DESCRIPTION OF THE TASK => Return every line below in which "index" appears.
START SUPPLIED INFORMATION
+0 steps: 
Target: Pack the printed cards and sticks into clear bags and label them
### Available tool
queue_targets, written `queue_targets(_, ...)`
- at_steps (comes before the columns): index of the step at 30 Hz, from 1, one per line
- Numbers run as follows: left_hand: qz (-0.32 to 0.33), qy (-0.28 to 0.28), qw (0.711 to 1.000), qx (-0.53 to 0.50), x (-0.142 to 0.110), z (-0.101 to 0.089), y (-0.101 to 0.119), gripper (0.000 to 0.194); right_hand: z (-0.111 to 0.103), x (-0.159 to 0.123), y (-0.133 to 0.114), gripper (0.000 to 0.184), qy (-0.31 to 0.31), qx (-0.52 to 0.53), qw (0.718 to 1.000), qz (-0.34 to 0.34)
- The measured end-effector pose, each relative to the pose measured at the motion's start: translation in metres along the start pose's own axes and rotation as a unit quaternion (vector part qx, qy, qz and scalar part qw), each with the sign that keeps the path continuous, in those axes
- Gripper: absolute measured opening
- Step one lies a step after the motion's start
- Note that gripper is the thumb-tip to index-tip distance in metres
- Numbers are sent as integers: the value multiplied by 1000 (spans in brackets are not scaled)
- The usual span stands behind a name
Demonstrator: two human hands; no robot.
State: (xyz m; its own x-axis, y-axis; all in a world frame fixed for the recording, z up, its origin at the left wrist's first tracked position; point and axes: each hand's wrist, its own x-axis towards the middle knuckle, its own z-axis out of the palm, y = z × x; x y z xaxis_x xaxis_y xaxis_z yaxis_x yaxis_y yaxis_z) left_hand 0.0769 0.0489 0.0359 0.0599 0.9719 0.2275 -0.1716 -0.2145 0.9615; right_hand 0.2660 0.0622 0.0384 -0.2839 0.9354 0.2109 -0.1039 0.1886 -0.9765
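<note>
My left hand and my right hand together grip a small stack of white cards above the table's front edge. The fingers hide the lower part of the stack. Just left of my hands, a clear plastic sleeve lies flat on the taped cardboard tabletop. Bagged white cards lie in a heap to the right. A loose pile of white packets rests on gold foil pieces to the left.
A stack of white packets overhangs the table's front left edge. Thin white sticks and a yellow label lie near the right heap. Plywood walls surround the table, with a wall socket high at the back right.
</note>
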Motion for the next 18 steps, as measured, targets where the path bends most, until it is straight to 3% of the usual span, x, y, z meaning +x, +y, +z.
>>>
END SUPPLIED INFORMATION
WRITTEN RESPONSE =>
- at_steps (comes before the columns): index of the step at 30 Hz, from 1, one per line
- Note that gripper is the thumb-tip to index-tip distance in metres

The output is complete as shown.